HOW TO COMPLETE THIS TASK
Each of the lines below must be retyped character for character.

COLLECTED DATA

::::::::

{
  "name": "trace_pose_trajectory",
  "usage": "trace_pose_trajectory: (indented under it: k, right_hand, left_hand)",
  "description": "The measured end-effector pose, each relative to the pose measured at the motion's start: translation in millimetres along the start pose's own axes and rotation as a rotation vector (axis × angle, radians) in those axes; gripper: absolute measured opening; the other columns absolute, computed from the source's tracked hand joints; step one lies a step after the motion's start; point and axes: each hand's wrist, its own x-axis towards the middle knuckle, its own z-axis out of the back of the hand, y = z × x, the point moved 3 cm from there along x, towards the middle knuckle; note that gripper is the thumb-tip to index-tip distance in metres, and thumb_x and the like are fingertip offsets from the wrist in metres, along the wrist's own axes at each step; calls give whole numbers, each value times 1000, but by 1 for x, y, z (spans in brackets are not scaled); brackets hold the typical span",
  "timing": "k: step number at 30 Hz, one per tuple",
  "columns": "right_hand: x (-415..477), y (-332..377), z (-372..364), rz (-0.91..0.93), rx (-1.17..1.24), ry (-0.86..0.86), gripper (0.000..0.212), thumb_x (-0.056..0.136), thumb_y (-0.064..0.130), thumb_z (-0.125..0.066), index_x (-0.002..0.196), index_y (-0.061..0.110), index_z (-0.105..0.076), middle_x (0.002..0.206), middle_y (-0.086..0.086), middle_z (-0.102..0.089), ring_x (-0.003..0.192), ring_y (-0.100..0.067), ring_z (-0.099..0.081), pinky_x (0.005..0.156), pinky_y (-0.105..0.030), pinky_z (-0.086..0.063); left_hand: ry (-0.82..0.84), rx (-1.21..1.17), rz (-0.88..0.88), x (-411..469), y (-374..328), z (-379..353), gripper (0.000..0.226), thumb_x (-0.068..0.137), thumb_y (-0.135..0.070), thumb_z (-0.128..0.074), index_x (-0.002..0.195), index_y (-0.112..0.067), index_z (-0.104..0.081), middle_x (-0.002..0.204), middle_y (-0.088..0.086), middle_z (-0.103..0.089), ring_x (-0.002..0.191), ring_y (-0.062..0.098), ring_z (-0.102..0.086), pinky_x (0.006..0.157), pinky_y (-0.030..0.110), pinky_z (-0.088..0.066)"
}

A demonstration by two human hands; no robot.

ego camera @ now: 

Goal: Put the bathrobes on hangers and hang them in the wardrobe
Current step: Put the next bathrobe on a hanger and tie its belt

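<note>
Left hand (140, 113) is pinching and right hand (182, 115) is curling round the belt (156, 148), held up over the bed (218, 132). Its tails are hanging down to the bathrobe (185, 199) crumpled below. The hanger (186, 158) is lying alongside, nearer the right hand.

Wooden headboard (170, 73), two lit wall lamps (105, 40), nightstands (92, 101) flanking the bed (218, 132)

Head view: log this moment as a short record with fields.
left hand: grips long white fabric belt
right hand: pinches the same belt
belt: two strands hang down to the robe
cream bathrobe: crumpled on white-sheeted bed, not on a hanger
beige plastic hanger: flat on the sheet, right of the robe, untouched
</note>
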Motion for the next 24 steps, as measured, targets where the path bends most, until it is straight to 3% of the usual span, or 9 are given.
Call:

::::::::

TASK RESPONSE
{
  "name": "trace_pose_trajectory",
  "usage": "trace_pose_trajectory: (indented under it: k, right_hand, left_hand)",
  "description": "The measured end-effector pose, each relative to the pose measured at the motion's start: translation in millimetres along the start pose's own axes and rotation as a rotation vector (axis × angle, radians) in those axes; gripper: absolute measured opening; the other columns absolute, computed from the source's tracked hand joints; step one lies a step after the motion's start; point and axes: each hand's wrist, its own x-axis towards the middle knuckle, its own z-axis out of the back of the hand, y = z × x, the point moved 3 cm from there along x, towards the middle knuckle; note that gripper is the thumb-tip to index-tip distance in metres, and thumb_x and the like are fingertip offsets from the wrist in metres, along the wrist's own axes at each step; calls give whole numbers, each value times 1000, but by 1 for x, y, z (spans in brackets are not scaled); brackets hold the typical span",
  "timing": "k: step number at 30 Hz, one per tuple",
  "columns": "right_hand: x (-415..477), y (-332..377), z (-372..364), rz (-0.91..0.93), rx (-1.17..1.24), ry (-0.86..0.86), gripper (0.000..0.212), thumb_x (-0.056..0.136), thumb_y (-0.064..0.130), thumb_z (-0.125..0.066), index_x (-0.002..0.196), index_y (-0.061..0.110), index_z (-0.105..0.076), middle_x (0.002..0.206), middle_y (-0.086..0.086), middle_z (-0.102..0.089), ring_x (-0.003..0.192), ring_y (-0.100..0.067), ring_z (-0.099..0.081), pinky_x (0.005..0.156), pinky_y (-0.105..0.030), pinky_z (-0.086..0.063); left_hand: ry (-0.82..0.84), rx (-1.21..1.17), rz (-0.88..0.88), x (-411..469), y (-374..328), z (-379..353), gripper (0.000..0.226), thumb_x (-0.068..0.137), thumb_y (-0.135..0.070), thumb_z (-0.128..0.074), index_x (-0.002..0.195), index_y (-0.112..0.067), index_z (-0.104..0.081), middle_x (-0.002..0.204), middle_y (-0.088..0.086), middle_z (-0.103..0.089), ring_x (-0.002..0.191), ring_y (-0.062..0.098), ring_z (-0.102..0.086), pinky_x (0.006..0.157), pinky_y (-0.030..0.110), pinky_z (-0.088..0.066)"
}

A demonstration by two human hands; no robot.

ego camera @ now: 

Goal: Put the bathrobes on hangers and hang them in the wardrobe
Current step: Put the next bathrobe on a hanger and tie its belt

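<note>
Left hand (140, 113) is pinching and right hand (182, 115) is curling round the belt (156, 148), held up over the bed (218, 132). Its tails are hanging down to the bathrobe (185, 199) crumpled below. The hanger (186, 158) is lying alongside, nearer the right hand.

Wooden headboard (170, 73), two lit wall lamps (105, 40), nightstands (92, 101) flanking the bed (218, 132)

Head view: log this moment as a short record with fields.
left hand: grips long white fabric belt
right hand: pinches the same belt
belt: two strands hang down to the robe
cream bathrobe: crumpled on white-sheeted bed, not on a hanger
beige plastic hanger: flat on the sheet, right of the robe, untouched
</note>
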Motion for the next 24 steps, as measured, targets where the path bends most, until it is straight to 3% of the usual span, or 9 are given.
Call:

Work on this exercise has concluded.